= Global Explorer ROV =

Deep water science and survey remotely operated vehicle

Global Explorer ROV

Global Explorer ROV is a unique deep water remotely operated vehicle that has made numerous dives below 9,000 ft on science and survey expeditions for National Geographic, the National Oceanographic and Atmospheric Administration (NOAA) and other research organizations. It was designed and built by Chris Nicholson of Deep Sea Systems International, Inc. of Falmouth, Massachusetts.

==Expeditions==

=== 2001 Loch Ness Science Survey ===

Dr. Robert Rines organized an expedition to search for the Loch Ness Monster using the Global Explorer ROV to obtain underwater images. The search did not find the Monster but did photograph an image on the bottom that looked like a large dead animal.

=== 2002 Arctic Ocean ===

On the NOAA's Arctic Exploration 2002, Global Explorer ROV dove to the bottom of the Canada Basin and collected live specimens down through the water column. The ROV also obtained digital still photographs and video of sea life. This was the first ever census of marine life throughout the entire water column from the surface of the ice to the seafloor.

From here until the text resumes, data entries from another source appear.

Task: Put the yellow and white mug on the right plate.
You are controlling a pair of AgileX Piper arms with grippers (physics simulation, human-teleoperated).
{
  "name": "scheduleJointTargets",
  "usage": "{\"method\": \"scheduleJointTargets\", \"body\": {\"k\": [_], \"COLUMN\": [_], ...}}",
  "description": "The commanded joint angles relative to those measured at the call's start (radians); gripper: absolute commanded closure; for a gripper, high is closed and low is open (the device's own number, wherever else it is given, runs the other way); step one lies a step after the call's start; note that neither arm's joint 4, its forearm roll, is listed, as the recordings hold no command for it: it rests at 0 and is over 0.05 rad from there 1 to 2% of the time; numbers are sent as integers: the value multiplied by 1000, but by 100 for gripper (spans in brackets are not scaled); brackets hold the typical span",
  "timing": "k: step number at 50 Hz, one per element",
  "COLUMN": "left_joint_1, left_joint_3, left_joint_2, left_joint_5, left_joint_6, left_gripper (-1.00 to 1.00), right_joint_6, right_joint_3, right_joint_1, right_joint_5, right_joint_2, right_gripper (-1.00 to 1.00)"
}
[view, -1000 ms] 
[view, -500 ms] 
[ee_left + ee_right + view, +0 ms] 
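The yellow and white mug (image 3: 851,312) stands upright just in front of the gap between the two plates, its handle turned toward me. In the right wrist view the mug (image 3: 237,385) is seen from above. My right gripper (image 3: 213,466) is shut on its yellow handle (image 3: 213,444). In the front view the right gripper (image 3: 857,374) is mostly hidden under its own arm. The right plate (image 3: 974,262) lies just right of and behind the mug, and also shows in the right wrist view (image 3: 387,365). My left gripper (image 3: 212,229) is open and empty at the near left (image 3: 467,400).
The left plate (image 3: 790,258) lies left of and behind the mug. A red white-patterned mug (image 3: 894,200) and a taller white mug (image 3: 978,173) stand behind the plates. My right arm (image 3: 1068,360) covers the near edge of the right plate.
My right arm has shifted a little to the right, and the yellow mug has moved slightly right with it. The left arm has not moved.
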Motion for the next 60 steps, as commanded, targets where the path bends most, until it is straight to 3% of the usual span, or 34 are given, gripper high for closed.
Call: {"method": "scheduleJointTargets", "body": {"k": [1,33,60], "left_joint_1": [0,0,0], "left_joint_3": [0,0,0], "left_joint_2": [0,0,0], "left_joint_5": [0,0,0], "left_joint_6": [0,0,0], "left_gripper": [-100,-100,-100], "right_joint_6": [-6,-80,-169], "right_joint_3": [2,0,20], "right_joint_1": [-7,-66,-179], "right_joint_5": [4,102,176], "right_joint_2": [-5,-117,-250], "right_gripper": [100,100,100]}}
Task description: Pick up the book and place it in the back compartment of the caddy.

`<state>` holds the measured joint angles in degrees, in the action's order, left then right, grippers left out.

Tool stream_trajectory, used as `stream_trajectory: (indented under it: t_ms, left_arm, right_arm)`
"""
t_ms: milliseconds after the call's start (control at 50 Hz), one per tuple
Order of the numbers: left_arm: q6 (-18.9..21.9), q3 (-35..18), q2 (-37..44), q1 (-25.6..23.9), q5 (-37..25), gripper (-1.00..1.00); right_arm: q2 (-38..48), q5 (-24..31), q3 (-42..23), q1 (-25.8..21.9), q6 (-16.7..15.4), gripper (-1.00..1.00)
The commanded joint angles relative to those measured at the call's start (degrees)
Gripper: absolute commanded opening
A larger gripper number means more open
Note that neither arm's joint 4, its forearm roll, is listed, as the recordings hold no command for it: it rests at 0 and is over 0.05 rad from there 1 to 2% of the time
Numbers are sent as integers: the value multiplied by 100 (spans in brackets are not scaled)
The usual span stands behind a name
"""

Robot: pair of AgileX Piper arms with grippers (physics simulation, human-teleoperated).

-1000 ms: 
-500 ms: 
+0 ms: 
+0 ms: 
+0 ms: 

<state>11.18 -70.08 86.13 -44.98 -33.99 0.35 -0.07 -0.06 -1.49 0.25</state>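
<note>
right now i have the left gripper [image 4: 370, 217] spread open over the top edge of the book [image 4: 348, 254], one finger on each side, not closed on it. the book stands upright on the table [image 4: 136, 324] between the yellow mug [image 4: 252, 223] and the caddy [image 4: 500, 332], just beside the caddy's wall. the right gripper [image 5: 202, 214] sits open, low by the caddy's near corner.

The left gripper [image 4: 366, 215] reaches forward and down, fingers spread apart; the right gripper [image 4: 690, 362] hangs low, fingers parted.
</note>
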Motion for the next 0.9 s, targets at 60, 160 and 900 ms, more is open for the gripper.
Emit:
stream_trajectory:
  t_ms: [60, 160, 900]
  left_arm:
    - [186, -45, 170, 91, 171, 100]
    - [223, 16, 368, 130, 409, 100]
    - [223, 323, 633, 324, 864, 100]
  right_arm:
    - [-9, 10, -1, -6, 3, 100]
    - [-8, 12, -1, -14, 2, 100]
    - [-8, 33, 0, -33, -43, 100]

=== 2003 Loch Ness Science Survey ===

Dr. Robert Rines worked to find the Loch Ness Monster on a second expedition with the Global Explorer ROV. This mission also ended without any success finding the Monster.

=== 2005 Arctic Ocean ===

Global Explorer ROV was the key tool used on the NOAA's Hidden Ocean Arctic 2005 expedition. Live specimens were obtained down to 9,000 feet and high definition video and still images.

=== 2007 USS Grunion ===

In August, 2007, Global Explorer ROV was instrumental in locating the submarine , which, with 70 men on board, disappeared during World War II and had been listed by the US Navy as "missing in action, cause unknown". The expedition to locate the submarine was financed and arranged by the family of the commander of USS Grunion, Lieutenant Commander Mannert L. Abele.

=== 2007 Celebes Sea ===

In September and October 2007, Global Explorer ROV joined NOAA and National Geographic on an expedition to the unexplored depths of the Celebes Sea, south of the Philippine Islands. The ROV was equipped with a high definition (HD) color video camera, a digital still camera, a 12-chambered suction sampler, and static canister samplers.

The Global Explorer ROV was the star of the expedition. In strong currents, it collected live specimens as well as photographs and video of unusual and unfamiliar specimens.